Yesterday, testifying to the same Iraq Inquiry, General Lord Walker, who was Chief of Defence Staff as the violence spread, said that he had no evidence of anything more than marginal involvement by Iran. In his view, the chief cause of the mayhem was the US- ordered disbanding of the Iraqi army, which had destroyed a whole tier of administration. Iran might have moved a few border look-out posts, he said, but most of the border was guarded and there was no trace of infiltration by Iran's Revolutionary Guard. Mr Blair's view was that, once a dictatorship collapsed, the whole state did too – a lesson, he said, to be learned.
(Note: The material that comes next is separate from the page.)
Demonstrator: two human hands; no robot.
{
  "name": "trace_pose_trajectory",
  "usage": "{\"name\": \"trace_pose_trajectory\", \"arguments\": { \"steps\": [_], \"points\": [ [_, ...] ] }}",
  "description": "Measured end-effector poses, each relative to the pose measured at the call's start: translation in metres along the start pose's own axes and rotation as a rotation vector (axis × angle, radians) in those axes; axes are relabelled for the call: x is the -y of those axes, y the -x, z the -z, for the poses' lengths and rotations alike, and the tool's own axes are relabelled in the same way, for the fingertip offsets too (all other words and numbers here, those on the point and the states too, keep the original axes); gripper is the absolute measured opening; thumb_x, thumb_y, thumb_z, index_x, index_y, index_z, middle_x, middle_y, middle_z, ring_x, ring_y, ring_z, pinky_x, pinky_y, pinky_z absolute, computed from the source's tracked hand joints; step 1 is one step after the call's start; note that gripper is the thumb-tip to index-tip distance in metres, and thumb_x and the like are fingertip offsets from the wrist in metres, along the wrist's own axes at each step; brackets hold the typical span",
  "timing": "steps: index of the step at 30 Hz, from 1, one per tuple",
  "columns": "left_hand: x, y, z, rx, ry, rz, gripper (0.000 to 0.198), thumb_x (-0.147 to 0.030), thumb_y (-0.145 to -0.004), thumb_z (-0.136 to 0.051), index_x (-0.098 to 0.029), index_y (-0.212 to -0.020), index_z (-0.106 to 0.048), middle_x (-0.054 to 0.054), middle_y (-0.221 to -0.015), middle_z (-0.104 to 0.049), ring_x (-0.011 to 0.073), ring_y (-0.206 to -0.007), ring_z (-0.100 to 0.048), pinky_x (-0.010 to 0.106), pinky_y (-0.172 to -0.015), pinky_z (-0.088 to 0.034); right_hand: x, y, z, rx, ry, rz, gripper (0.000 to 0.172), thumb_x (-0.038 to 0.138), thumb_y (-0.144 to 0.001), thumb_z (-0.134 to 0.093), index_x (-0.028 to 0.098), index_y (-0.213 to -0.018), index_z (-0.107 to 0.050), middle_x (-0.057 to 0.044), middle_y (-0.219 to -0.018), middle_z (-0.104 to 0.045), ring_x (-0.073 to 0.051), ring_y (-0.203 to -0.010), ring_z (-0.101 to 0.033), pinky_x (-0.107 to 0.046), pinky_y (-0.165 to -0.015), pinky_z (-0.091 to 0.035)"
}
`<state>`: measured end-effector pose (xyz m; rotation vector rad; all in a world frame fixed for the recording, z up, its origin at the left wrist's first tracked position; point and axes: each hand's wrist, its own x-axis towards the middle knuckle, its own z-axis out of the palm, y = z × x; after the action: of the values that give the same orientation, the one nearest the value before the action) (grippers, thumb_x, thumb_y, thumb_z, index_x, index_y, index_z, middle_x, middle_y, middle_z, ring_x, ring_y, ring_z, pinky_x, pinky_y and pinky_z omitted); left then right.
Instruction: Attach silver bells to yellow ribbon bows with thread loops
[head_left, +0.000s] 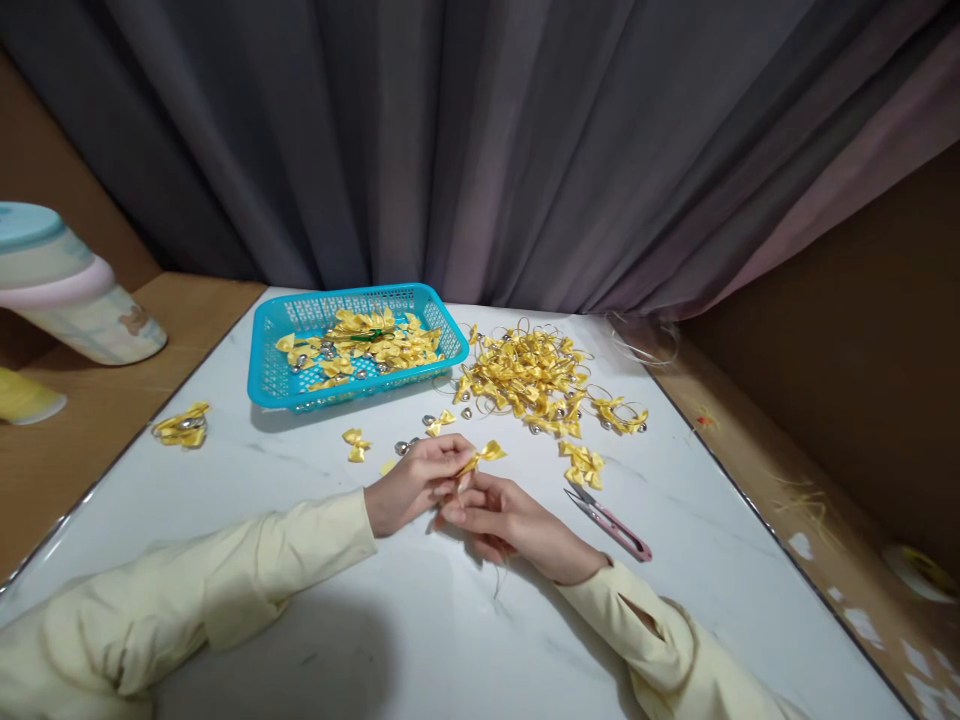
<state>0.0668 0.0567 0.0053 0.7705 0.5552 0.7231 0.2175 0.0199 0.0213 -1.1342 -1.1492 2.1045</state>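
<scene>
Between the fingertips of my left hand [421, 482] is a yellow satin ribbon bow [486, 456]. My right hand [504, 515] meets it just below, fingers pinched on what looks like a thin cord whose loose end [499, 578] hangs under the palm. The exact grip of the right fingers is partly hidden. Silver bells [405, 446] lie on the table just beyond my left hand, close to another loose bow [440, 422]. To the left rests a single bow [356, 444]. Pink-handled thread snips [609, 522] lie right of my right hand, blades apart.
A blue basket [259, 385] holds bows and bells. Beside it is a heap of bows on looped cords [525, 372]. A small bundle [182, 426] lies at the left edge. A tumbler [82, 290] and a yellow spool [30, 397] stand left; a roll [919, 572] sits right.
</scene>
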Motion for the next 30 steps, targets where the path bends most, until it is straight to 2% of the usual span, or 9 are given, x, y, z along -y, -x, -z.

It is hard not to conclude that this analysis was more about creating a continuing defence of the Iraq war (and the near-civil war that followed) than it was about today's Iran. Maybe there will some time be a dictatorship that links up with a terrorist group that links up with nuclear weapons. But that is not what Saddam Hussein was about, nor is it where Iran – which, by the way, is far more complex than a dictatorship – is today.

To suggest that it is, however, is highly dangerous. An argument constructed for largely personal ends will circle the globe via Mr Blair's lucrative consultancy commitments, poisoning influential, or at least highly-paid, opinion as it goes. The threat of US deployments can equally be seen less as reflecting reality – today's Iran is divided and weak – as meeting a sectional political requirement: Mr Obama's need to show that he will not be made to look foolish during the mid-term campaign by Iran's apparent rejection of his outstretched hand.

There is no sign that Iran harbours malign or expansionist intentions, or even that a nuclear Iran would present a global threat. Unlike India, it is signed up to the Nuclear Non-Proliferation Treaty. To misread Iran so comprehensively is to sow the seeds of the very same misunderstanding that brought us the Iraq war.